FedEx Appoints First Black Female CEO

Inspiration

Fedex has appointed a black female CEO. Ramona Hood is the first Black woman to hold the top job in the company’s history. 

Hood comes with a 28-year career, in Fedex. Prior to her new role, she was the VP operations, strategy, and planning. Hood will manage the company’s Custom Critical division.

Ramona Hood was a 19-year-old single mother when she joined what was then Roberts Express in 1991 as a receptionist. She never imagined she would make a career of her job talkless of coming this far ! Nearly three decades on, she is president and chief executive officer of Fedex subsidiary, FedEx Custom Critical in Green !
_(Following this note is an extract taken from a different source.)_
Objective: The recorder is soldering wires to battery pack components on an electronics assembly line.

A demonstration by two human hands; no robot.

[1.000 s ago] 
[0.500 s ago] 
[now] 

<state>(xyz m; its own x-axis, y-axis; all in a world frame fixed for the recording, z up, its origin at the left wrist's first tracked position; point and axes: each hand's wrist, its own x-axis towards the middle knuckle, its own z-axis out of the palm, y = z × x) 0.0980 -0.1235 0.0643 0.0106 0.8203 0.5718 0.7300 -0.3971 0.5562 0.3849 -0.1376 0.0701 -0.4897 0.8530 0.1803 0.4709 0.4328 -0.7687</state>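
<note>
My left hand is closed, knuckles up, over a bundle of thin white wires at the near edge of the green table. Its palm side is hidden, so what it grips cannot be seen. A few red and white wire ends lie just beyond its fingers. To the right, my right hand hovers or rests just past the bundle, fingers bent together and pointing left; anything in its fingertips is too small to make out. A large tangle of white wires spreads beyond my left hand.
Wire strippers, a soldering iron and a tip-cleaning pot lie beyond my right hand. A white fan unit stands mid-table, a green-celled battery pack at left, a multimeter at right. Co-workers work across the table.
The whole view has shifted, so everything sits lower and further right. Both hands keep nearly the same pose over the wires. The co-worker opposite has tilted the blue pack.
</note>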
Speaking about her corporate journey, she said, “I wasn’t thinking this was going to be my career and I’d be here for 28 years. I was a young mother. I wanted a job that had a stable shift that would allow me to do (college) courses as appropriate.”

Hood is credited with bringing innovative ideas that made her stand out from her peers.

Her history with the logistics company include heading subsidiary FedEx Truckload Brokerage to obtaining an officer position at FedEx Supply Chain in 2016.

Hood later returned to FedEx Custom Critical for an executive position.

Ramona Hood’s Plans:

In the early days as CEO, she is looking to gain useful insights from employees, customers and independent contractors driving for Custom Critical. She has created her famous “Ramona Roundtables,” which she is wrapping up this month. It involved her talking with small groups of employees.

“The next thing I’ll be doing is going out and spending time with customers and independent contractors,” she said. “I’m defining that as my ‘listen and learn tour.’

She also plans to to make Custom Critical a company that will be agile in addressing customer needs and using technology. The company will be “looking at things in ways we haven’t in the past.”

Mentoring young corporate women:

Being a woman and an African American in a white male dominated workplace, Hood had issues in her ascent to the top. She however, leveraged on the experience of mentors and now seeks to help young women through similar struggles through a regular roundtable meeting.

(Cleveland.com)

According to Cleveland.com,

Talent, grit and hard work have all played a role in Hood’s becoming the first African American to head a FedEx subsidiary in the company’s 47-year history, when she assumed her duties in January.

Mentors also were crucial in her rare career path from receptionist to CEO of the 600-employee subsidiary, which focuses on business clients, such as wholesalers, hospitals and retailers, she said during a presentation at a Mentoring Monday event on Feb. 24 at Cuyahoga Community College’s Metro Campus.

Hood explained how she consistently sought the advice and guidance of mentors. In an industry dominated by white men, Hood frequently was a trailblazer in terms of race or gender, and sometimes both.

She recounted how seeking the support of Virginia Addicott, who retired as president and CEO in December, was crucial to her ascent. Hood recalled how she was the only African American on the executive leadership team several years ago.

“For whatever reason, I started to have issues with being the only African American,” she said. “I got the whole head trash, ‘Am I worthy? Did I deserve the seat I’m seating in?’”

Ramona Hood holds a bachelor’s degree in Business Management from Walsh University and Executive MBA from Case Western Reserve University.